Raimi, who shares script credit with his brother Ivan and Alvin Sargent, strikes an exquisite balance between pop and woe, drama and whooshing adventure. The series has the shadows and demons of Tim Burton's two Batman films, but the sensibility is very comic book. Bill Nunn, Elizabeth Banks, and the rousing J.K. Simmons, as the implacable editor J. Jonah Jameson, resume their roles at the Daily Bugle where Peter works as a freelance photographer, giving the film a screwball zing.
This time Peter finds himself competing with an arrogant new hotshot, Eddie Brock (played by Topher Grace), whom Jameson will grant a staff job should he find incriminating photos of Spider-Man.
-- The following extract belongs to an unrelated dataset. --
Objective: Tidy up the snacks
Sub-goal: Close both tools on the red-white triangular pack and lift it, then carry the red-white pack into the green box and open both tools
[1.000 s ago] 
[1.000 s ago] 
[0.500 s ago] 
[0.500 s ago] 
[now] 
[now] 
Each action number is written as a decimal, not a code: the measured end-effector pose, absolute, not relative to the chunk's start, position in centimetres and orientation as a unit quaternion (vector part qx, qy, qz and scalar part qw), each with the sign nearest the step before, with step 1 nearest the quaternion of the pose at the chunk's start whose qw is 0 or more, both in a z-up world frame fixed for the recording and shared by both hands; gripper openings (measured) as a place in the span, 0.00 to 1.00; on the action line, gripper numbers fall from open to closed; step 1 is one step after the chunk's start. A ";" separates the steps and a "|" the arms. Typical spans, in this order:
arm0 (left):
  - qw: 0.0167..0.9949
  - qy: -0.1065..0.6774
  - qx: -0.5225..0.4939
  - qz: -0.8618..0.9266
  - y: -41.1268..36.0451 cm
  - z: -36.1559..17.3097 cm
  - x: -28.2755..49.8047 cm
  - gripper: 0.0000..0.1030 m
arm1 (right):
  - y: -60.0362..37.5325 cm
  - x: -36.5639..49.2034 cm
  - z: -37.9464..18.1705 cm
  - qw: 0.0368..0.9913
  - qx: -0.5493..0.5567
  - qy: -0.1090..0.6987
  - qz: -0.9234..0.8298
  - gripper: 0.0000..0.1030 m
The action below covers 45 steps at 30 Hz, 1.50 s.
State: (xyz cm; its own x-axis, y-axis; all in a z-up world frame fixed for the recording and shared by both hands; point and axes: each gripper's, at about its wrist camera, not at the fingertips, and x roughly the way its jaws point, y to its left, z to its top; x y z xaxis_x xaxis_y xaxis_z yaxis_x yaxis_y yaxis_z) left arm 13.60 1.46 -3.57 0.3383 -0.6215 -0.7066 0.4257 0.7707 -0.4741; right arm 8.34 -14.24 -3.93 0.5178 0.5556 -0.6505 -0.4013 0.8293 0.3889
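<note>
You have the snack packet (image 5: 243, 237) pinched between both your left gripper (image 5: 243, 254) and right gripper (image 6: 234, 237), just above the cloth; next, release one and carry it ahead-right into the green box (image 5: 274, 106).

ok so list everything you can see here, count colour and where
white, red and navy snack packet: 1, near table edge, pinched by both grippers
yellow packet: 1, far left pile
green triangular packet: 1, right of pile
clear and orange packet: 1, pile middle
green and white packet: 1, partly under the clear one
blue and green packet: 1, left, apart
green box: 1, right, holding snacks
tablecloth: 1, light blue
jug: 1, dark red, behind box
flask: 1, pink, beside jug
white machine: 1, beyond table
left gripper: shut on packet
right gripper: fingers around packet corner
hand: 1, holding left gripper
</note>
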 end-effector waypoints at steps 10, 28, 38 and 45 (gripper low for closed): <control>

With the new black suit – which, for Peter, becomes a freeing id – catching naughty Spidey could get easier.
This, by the way, is a movie of intense replacement and doubling. Grace is Maguire's lankier, more sardonic doppelganger. Like Peter, Harry discovers another self. Even Mary Jane gets an opposite number in Gwen Stacy (Bryce Dallas Howard), a blonde model whom Bad Peter starts seeing.
Describing Spider-Man 3 as busy is an understatement. It sets out to accomplish a lot, maybe too much: The film lasts well over two hours, and toward the climactic fight sequence fatigue starts to set in.
To their credit, though, Raimi and his big, hard-working crew are determined to dazzle (the budget is rumored to be almost US$300 million), even at the risk of bombarding us with pleasure, people, images, action, and real feeling. The movie has the curious effect of leaving you over-fulfilled. When it's done, any appetite for another event picture, even one half as well made as this, is temporarily curbed.
Don't get me wrong. Blockbusters with this much going on should come along more often. But they should also come with a doggie bag.